One general note: you create a lot of intermediate data structures as sets (usually ComponentSet -- but you never test for membership in the set, and the sets don't look like they are being used for deduplication (only iteration later). In that case it is significantly more efficient to make them lists and not hashed (set or dict) data structures.

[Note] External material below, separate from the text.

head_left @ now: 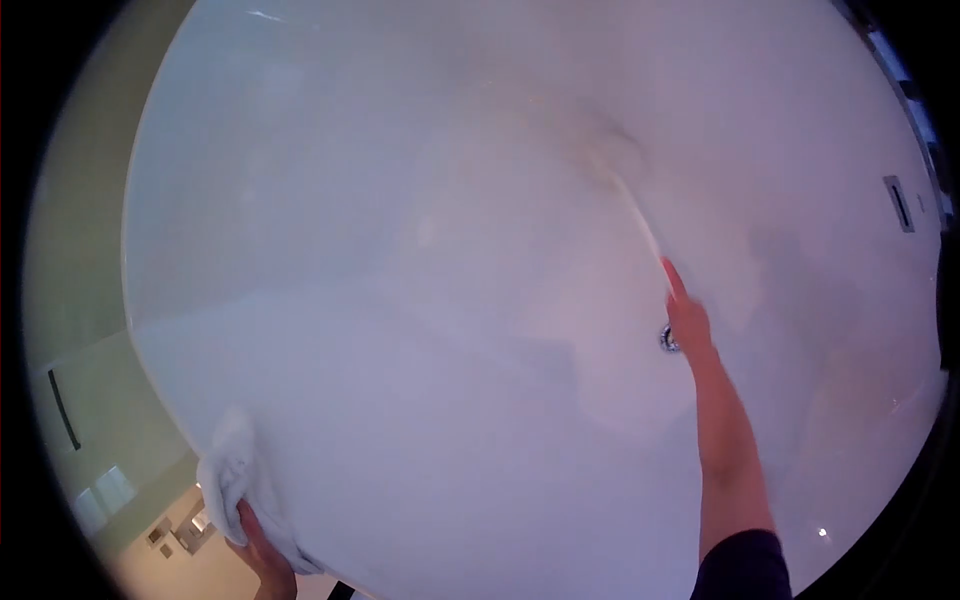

The following is a suggestion (that I though would make this a lot simpler / easier to follow), but could probably be argued into deferring for later:

In addition to the notes below, I wonder if the transformation could be significantly simpler / easier to follow if there was a bigger refactor? Right now the transformation

  1. walks the whole model and collects the variables from all constraints (and objectives) and does a fair amount of preliminary error checking (e.g., verifying the completeness of the parametrize_wrt set)
  2. walks the model a second time collecting the constraints and sorts them into internal data structures (equality / inequality constraint lists, with bound information)
  3. loop through the variables and build bound expressions
  4. walk the model and collect objectives to create the Lagrangean
  5. loop through the constraint lists and add them to the Lagrangean
  6. loop through the variable bounds and add them to the Lagrangean
  7. Compute the derivative of the Lagrangean and add the stationarity constraints
  8. loop through the inequality constraint list and define the complementary slackness constraints
  9. loop through the variable bounds and define the complimentary slackness

This is a lot of repeated work (and requires making a lot of somewhat unintuitive internal data structures. I wonder if you can avoid most of these data structures and the complexity by basically reversing the order you do things:

  1. initialize
    • lagrangean = 0
    • var_set = ComponentSet()
    • create the block to hold the KKT system (but don't add it to the model)
    • 2 empty mappings (obj -> dual variable(s); dual variable -> obj)
  2. collect the active Objectives from the model. This should be a single-element list (if not, error).
    • collect the variables form the objective into the var_set
    • add the expression to the Lagrangean
  3. collect the active ComoponentDatas from the model; for each one:
    • collect the variables form the objective into the var_set
    • determine if it is an equality constraint; if yes:
      • get the multiplier, add the term (gamma * (body - ub)) to the Lagrangean
      • add the gamma -> con and con -> gamma to the mappings
    • if no:
      • convert con to lower, body, upper
      • if lower is not None:
        • get a multiplier, add the term (alpha1 * (lower - body)) to the Lagrangean
        • add the dual / expression complimentarity condition to the model (you can use the same ComplimentarityList you were using before)
        • add the alpha1 -> con to the mapping
      • if upper is not None:
        • get a multiplier, add the term (alpha2 * (body - upper)) to the Lagrangean
        • add the dual / expression complimentarity condition to the model
        • add the alpha2 -> con to the mapping
      • add the con -> (alpha, alpha) to the mappings
  4. Now that we have all the variables, do the error checking on parametrize_wrt
  5. Loop through the variables
    • get multipliers and add terms to the Lagrangean and define complimentary slackness (as with inequality constraints above)
  6. Now we have a full Lagrangean and the correct var_set: take the derivative and define the stationarity constraints.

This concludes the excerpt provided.